*ACTIVITY*
Beginning with the line that has "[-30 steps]" in it, transcribe the listing exactly through its final line, and add nothing.

┏━━

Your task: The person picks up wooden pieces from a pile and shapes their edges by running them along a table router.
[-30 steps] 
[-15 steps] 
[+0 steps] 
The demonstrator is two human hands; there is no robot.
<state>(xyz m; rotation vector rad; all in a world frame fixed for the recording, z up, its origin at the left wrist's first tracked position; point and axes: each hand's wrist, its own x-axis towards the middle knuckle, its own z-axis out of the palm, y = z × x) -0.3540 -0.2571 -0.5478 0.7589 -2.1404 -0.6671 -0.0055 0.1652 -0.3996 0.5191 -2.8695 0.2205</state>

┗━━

*RESPONSE TO THE TASK*
[-30 steps] 
[-15 steps] 
[+0 steps] 
The demonstrator is two human hands; there is no robot.
<state>(xyz m; rotation vector rad; all in a world frame fixed for the recording, z up, its origin at the left wrist's first tracked position; point and axes: each hand's wrist, its own x-axis towards the middle knuckle, its own z-axis out of the palm, y = z × x) -0.3540 -0.2571 -0.5478 0.7589 -2.1404 -0.6671 -0.0055 0.1652 -0.3996 0.5191 -2.8695 0.2205</state>

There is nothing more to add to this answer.